What needs to be done
Out of the material that follows, write out exactly the lines from the line with "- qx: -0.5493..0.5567" to the line with "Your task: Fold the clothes", both ends included, and no others.
^^^^^^^^
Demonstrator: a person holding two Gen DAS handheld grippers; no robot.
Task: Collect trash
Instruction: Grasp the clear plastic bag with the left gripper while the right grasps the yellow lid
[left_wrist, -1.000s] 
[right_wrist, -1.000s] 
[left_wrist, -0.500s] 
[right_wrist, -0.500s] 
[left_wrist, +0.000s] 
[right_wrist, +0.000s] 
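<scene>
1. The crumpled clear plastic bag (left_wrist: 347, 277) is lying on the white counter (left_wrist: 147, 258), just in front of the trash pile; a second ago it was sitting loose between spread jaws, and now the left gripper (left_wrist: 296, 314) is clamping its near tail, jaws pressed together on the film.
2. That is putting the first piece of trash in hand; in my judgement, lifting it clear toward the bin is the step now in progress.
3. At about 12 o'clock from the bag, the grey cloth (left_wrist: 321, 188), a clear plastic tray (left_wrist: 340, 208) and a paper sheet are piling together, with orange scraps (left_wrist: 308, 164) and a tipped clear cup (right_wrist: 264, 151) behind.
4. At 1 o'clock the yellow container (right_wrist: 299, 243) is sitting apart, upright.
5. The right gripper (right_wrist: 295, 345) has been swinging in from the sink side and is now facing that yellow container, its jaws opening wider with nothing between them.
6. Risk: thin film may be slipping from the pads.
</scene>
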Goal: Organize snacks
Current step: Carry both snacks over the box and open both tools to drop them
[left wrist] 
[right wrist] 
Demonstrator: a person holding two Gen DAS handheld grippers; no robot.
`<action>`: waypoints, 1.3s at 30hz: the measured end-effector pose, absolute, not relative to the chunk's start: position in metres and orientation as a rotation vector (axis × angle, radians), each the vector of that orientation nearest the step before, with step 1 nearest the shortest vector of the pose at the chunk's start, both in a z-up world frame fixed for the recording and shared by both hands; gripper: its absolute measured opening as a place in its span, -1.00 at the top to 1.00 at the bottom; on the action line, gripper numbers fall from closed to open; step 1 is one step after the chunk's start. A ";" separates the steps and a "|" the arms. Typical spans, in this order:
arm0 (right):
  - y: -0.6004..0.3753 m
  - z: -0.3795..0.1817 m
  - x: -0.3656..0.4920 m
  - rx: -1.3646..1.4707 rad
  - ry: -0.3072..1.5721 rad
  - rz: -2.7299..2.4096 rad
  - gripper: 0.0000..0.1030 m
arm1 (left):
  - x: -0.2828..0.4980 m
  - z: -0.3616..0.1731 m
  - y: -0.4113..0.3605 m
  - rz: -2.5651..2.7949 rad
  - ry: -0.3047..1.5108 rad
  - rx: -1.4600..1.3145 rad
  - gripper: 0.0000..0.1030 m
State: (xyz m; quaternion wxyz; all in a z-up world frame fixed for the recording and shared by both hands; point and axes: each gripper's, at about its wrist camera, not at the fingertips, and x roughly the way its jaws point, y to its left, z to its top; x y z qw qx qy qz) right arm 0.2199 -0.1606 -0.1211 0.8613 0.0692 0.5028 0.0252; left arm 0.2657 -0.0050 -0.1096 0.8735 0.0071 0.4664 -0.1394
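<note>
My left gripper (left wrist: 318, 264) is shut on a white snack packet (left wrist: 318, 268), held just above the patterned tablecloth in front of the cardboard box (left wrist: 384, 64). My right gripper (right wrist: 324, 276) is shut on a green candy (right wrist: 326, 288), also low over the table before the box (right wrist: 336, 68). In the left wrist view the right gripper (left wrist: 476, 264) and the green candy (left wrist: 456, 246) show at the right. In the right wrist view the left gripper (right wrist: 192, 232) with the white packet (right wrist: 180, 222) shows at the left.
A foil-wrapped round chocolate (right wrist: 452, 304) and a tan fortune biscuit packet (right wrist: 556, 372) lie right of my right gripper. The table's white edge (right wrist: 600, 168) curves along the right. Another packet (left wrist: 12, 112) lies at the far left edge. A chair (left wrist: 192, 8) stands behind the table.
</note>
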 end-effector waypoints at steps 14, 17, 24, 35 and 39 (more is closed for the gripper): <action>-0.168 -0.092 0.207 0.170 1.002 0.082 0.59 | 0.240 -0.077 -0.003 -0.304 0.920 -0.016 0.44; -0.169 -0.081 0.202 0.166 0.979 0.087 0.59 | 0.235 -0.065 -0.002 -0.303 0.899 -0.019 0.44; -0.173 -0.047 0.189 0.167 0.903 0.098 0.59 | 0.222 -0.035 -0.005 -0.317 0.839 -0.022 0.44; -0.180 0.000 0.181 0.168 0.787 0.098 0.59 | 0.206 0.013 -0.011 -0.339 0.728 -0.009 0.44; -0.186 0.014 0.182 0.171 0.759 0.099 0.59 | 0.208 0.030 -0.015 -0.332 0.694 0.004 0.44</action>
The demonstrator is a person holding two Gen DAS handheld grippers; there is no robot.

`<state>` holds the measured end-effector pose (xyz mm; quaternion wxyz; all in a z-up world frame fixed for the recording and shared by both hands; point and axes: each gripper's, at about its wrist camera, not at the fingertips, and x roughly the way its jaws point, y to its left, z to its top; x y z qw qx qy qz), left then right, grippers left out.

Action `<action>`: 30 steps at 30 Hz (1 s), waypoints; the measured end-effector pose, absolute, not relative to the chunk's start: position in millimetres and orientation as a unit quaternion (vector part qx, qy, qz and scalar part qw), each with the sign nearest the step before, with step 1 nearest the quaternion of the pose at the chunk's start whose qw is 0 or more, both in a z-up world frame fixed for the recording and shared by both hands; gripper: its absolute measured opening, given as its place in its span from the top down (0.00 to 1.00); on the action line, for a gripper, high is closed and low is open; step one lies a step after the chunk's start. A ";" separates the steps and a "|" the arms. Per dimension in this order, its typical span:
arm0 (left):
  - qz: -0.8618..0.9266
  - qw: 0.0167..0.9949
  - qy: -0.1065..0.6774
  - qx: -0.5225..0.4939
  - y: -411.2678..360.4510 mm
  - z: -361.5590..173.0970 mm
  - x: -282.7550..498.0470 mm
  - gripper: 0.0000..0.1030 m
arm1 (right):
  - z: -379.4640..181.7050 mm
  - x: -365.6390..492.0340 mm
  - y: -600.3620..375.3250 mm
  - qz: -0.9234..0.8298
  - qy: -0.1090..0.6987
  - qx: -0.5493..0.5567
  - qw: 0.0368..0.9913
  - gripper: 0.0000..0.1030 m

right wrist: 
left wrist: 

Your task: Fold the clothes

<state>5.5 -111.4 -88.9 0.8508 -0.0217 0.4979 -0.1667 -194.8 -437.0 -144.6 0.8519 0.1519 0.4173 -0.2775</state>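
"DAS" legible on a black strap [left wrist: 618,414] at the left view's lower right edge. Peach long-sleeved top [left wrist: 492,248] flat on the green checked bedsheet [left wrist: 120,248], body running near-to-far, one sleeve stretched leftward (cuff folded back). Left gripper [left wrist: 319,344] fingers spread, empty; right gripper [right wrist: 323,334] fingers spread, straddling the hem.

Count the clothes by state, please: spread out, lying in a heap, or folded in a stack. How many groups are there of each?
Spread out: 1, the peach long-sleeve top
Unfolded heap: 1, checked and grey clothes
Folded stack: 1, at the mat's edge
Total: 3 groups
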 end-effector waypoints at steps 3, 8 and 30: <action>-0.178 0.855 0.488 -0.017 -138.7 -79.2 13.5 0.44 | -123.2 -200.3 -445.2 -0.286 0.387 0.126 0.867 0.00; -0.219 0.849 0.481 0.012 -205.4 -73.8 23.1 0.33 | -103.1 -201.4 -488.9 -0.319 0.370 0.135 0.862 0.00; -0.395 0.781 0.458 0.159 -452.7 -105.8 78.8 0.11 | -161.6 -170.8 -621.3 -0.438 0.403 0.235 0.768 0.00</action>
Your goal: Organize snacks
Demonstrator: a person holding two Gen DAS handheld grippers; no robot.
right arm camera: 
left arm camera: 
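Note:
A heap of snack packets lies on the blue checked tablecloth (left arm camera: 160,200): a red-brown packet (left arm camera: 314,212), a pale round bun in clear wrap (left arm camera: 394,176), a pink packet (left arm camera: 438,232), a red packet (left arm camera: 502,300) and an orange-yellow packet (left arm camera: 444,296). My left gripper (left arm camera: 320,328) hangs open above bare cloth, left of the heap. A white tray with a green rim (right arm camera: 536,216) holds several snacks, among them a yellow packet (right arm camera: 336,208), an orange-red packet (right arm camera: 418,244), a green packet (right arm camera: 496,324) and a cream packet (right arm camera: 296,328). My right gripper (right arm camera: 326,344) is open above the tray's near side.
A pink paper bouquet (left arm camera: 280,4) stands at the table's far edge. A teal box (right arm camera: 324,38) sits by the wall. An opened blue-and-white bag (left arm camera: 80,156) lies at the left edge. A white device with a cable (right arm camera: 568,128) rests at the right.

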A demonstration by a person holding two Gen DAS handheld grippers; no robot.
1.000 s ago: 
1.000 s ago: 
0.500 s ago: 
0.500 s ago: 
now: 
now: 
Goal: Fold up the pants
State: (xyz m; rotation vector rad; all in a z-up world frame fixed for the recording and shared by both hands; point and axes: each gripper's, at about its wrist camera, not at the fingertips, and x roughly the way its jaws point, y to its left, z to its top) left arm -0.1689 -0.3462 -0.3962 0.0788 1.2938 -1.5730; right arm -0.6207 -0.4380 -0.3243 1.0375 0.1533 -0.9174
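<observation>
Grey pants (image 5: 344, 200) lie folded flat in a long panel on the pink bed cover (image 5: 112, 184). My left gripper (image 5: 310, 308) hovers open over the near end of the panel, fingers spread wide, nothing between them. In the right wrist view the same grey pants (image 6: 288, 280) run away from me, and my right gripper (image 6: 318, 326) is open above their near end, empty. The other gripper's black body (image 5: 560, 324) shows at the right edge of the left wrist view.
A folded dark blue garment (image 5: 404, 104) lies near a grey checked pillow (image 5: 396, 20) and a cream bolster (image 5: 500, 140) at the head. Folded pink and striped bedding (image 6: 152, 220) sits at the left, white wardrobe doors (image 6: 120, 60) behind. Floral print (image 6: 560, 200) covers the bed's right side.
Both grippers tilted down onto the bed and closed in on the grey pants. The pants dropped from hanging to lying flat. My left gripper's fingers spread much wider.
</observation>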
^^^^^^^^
Task response
  - qx: -0.5493..0.5567
  - qw: 0.0368..0.9913
  - gripper: 0.0000..0.1030 m

right wrist: 
left wrist: 

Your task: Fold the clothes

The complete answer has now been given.